While those sexually harassed can also often be the victim of economic injury or even lose their jobs as a result of the harassment, an employee does not have to experience these effects to have a valid sexual harassment complaint. All that is required is that the harasser’s conduct is unwelcome.
When an employer is alerted to an instance of sexual harassment, it is extremely important that they take the necessary actions to address the issue and protect the victim. Swift and sure handling of these complaints can ensure a company’s reputation remains in tact and that they will not be subjected to a lawsuit.
But the “best practices” to address sexual harassment in the workplace are:
―Take the necessary precautions to ensure sexual harassment doesn’t occur in the first place.
Prevention is the best tool employers have for eliminating sexual harassment.
― Employers should clearly communicate to employees that sexual harassment is not tolerated.

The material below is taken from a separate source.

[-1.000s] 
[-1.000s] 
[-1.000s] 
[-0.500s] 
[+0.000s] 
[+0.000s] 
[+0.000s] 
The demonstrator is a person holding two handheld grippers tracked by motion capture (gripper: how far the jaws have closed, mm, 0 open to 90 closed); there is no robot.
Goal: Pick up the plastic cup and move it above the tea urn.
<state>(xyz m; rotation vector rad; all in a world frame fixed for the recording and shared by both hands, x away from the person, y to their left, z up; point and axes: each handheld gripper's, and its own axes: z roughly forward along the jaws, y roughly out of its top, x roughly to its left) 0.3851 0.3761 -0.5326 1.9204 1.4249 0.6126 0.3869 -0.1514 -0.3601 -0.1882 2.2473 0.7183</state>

This messaging should be included in formal non-discrimination/harassment policies and all
new employee orientation programs. Additionally, employees should be regularly reminded of the
policies regular and no-nonsense training programs.
― It’s vitally important that effective sexual harassment prevention training be given to all salaried and hourly employees.
― Regularly remind employees, in writing, that, since company policies strictly prohibit all
discrimination/harassment, if such misconduct is engaged in by them, they will not
only be subject to corrective action, but, they will have to bear the costs of having to
defend against any such claim, not the company.